Варенька тут же получила карточку кандидата в члены партии. Ее трогательного платочка едва хватило на то, чтобы обернуть эту пахнувшую проклеенным коленкором книжечку, которую она опасливо спрятала на груди, под кофточкой из кроличьего пуха.
— Ай–я–яй! Вот это девка! — ахнул Терентьев, когда, встретив его на крыльце, Варенька сообщила о только что свершившемся. — Литки с тебя!
— Какие литки?
— Ну, магарыч!
— А! — догадалась Варенька. — Этого нельзя. Партийные не должны пить, товарищ Терентьев.
— Да что ты! — Терентьев изумленно округлил глаза. — Вот не знал. Пойду сейчас брошу.
4
Первый день января короток. На перекидном календаре, подаренном ей Щукиным, Маргарита Николаевна прочла: «Восход 10–01, заход 16–04». Но восхода она так и не увидела, из ночи возник серый полусвет, — и это был день. Под низким ватным небом, таким же монотонно–серым, недвижно лежала промерзшая земля, на ней стоял тихий лес, дремотный и снежный, торчали из сугробов стеклянные от инея прутья верб и ракит вдоль заметенных межевых канав.
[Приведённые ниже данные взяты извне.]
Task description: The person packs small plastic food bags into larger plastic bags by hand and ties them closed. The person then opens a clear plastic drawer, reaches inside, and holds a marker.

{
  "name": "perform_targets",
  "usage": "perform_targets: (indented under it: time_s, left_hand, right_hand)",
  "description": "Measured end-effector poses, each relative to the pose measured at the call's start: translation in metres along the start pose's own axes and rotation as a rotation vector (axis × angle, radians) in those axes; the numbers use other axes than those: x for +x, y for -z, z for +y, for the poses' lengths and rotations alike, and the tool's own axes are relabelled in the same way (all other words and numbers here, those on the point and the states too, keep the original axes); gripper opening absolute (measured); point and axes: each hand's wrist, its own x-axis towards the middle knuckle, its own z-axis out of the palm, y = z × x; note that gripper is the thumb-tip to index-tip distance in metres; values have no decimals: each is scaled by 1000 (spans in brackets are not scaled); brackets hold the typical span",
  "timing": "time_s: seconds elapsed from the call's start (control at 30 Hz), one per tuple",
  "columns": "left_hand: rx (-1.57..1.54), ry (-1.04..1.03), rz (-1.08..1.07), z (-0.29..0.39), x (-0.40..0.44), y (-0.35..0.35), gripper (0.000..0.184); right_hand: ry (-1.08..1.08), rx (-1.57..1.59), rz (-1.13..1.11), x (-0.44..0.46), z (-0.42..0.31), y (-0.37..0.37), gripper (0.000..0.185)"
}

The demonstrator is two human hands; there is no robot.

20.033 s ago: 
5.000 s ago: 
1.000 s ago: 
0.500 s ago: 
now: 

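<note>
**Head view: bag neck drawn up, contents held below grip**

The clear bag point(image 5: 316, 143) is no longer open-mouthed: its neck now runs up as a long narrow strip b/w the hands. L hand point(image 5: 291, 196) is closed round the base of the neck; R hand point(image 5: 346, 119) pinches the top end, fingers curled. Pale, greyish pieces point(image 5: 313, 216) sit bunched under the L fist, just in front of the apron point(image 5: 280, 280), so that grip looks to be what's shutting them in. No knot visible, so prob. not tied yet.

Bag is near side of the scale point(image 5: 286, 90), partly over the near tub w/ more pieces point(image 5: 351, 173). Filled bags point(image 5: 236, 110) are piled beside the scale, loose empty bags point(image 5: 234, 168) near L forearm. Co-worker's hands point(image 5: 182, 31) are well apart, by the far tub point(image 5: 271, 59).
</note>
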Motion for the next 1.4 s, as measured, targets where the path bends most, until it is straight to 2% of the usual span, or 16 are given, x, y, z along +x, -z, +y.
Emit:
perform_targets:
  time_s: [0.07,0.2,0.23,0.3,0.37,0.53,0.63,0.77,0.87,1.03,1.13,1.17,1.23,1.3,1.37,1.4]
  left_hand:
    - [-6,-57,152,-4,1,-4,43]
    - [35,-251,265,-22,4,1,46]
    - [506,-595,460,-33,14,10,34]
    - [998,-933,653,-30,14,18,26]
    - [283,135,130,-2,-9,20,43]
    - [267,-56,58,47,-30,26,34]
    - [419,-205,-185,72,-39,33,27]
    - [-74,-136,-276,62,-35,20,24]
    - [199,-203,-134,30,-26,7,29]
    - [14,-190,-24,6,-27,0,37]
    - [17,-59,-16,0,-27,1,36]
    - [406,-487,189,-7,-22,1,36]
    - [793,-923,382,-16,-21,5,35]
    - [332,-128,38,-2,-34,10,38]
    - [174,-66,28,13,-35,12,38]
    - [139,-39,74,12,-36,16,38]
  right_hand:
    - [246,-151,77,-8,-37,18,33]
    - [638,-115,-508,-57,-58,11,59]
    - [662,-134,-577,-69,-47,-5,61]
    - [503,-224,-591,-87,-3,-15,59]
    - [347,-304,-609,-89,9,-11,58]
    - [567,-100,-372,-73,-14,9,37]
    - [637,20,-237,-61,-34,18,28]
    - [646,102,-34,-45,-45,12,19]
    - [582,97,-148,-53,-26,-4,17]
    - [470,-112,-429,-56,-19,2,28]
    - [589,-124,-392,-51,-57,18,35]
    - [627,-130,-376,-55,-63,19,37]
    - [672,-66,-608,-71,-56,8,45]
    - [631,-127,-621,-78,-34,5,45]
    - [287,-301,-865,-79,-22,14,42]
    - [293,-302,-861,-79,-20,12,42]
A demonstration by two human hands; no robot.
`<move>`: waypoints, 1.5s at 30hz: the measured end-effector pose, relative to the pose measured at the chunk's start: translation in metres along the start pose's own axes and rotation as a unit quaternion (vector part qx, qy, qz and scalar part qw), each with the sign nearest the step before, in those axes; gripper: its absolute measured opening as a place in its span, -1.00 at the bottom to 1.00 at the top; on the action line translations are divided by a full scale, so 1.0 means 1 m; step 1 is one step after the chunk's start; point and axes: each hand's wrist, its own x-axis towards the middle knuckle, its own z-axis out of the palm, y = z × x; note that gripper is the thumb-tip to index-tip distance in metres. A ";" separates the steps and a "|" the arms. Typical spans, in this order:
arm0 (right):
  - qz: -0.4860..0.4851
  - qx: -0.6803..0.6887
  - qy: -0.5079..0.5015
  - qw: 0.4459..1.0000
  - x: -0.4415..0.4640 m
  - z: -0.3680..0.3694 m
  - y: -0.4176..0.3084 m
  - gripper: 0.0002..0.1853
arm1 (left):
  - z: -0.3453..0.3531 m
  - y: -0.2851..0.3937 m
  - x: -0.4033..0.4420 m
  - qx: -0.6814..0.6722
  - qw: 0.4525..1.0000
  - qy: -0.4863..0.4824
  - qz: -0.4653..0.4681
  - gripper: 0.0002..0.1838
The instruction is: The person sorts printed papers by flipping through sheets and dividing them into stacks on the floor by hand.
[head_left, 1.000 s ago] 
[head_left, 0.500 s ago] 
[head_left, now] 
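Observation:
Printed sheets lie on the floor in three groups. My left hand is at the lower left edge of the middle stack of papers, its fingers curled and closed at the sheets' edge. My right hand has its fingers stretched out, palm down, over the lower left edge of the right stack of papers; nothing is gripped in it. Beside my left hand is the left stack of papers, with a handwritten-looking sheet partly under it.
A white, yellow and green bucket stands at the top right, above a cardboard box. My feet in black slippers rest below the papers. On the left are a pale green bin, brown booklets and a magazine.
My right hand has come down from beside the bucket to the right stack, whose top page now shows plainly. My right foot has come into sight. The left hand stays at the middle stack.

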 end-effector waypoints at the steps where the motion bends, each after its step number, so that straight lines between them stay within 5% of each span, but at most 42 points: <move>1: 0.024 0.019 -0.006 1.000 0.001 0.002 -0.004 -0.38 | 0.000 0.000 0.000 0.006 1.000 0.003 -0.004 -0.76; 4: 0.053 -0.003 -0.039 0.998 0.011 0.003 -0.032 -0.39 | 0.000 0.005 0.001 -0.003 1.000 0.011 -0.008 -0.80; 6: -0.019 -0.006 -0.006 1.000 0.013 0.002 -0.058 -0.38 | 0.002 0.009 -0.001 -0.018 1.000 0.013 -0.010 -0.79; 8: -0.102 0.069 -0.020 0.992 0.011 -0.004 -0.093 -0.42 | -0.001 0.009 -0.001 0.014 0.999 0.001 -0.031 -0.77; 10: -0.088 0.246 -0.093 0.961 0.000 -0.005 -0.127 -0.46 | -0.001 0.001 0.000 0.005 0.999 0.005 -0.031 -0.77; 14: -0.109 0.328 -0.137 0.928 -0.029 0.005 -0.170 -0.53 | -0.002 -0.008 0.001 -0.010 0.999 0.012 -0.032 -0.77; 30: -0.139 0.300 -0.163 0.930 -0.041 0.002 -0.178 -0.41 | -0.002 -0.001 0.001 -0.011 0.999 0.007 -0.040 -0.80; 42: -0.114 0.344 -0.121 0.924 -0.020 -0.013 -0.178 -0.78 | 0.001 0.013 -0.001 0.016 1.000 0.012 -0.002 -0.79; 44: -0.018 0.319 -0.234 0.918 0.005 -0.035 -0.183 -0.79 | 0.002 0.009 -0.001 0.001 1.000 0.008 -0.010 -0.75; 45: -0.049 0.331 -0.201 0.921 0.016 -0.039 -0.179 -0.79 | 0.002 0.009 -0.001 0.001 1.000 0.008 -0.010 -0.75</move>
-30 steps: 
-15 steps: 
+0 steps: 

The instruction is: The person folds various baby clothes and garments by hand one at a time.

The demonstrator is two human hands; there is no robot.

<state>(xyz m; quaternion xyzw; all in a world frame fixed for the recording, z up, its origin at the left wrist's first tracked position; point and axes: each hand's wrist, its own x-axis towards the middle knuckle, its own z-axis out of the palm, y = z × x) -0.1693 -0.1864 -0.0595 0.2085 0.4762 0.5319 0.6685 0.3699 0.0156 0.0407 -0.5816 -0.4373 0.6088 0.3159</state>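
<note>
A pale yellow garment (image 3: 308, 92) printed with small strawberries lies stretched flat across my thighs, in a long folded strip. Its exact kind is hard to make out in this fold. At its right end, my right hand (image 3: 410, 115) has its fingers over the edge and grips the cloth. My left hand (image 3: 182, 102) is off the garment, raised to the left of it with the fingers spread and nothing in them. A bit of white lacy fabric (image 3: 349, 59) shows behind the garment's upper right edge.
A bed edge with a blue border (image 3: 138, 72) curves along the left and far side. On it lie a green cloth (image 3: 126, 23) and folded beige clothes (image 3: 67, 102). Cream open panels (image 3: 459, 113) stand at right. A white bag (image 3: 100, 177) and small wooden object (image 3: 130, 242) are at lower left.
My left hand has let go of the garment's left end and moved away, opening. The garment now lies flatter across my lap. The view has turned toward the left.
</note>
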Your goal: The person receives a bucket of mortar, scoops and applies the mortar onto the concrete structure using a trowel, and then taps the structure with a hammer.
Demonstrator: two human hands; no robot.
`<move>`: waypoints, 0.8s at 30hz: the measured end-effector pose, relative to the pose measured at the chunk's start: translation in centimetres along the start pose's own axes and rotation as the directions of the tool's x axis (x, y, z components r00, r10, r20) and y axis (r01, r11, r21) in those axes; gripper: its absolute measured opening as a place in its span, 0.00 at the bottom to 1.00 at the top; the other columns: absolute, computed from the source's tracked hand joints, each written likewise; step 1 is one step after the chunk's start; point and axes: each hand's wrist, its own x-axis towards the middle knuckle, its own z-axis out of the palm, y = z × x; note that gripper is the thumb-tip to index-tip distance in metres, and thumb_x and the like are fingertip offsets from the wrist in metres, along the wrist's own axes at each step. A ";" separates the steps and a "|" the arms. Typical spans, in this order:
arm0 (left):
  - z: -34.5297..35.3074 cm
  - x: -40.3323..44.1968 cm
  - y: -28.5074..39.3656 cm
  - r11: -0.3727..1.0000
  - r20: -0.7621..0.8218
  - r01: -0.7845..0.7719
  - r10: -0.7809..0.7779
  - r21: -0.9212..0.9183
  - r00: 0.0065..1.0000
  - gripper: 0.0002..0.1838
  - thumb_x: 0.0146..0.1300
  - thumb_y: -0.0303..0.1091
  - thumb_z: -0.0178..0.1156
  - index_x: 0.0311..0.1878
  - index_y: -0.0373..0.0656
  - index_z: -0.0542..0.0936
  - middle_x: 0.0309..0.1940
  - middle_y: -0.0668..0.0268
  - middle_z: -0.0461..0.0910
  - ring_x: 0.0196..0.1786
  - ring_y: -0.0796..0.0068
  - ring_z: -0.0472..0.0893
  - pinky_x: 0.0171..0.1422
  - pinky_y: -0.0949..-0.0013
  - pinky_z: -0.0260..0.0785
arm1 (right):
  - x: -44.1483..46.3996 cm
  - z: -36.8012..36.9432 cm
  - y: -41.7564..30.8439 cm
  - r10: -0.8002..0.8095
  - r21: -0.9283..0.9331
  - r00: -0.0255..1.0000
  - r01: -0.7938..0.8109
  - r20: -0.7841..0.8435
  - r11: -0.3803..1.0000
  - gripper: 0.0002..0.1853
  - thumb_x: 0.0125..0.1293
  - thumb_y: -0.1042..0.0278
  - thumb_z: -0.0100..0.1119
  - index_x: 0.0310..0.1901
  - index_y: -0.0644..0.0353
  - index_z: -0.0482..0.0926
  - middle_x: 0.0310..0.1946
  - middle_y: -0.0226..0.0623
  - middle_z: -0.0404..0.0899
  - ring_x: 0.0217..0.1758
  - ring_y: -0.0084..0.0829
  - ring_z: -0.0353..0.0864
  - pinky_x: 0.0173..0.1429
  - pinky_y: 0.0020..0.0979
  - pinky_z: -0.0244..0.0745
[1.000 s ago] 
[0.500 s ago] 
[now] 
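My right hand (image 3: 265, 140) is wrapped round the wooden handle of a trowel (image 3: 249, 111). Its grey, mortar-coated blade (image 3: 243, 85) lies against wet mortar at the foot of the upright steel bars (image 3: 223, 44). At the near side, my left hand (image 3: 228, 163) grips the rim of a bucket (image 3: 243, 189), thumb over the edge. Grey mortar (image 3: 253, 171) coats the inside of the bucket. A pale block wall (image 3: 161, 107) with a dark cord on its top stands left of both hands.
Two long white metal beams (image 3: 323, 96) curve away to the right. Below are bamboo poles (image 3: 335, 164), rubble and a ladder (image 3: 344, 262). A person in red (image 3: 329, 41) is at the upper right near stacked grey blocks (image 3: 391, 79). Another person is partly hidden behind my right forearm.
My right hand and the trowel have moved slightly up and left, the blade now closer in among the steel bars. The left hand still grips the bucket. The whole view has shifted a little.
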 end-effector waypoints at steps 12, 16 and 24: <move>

Редко и медленно, словно нехотя, падали звездчатые снежинки. Невесомым пухом лебедей ложились они на огрубелый наст. Сминая их, лыжи скользили легко и мягко.
Прогулки на лыжах снова стали любимым развлечением Маргариты Николаевны, как бывало в юности, когда она, девятиклассницей, завоевала первый приз на городских соревнованиях школьников — серебряную, золоченую внутри чашечку, которую отец превратил потом в предобеденную чарку.
Отталкиваясь палками, Маргарита Николаевна все бежала и бежала вперед.
— Стой! — услышала она неожиданный окрик, вздрогнула и оглянулась. Высокие рыжие сосны вокруг, на вершинах их — тяжелые снеговые пласты, молодой частый ельник теснится у их подножий. По грудь в елках стоял человек в армейской, искусственного меха, шапке, с опущенными ушами, в стеганом сером ватнике.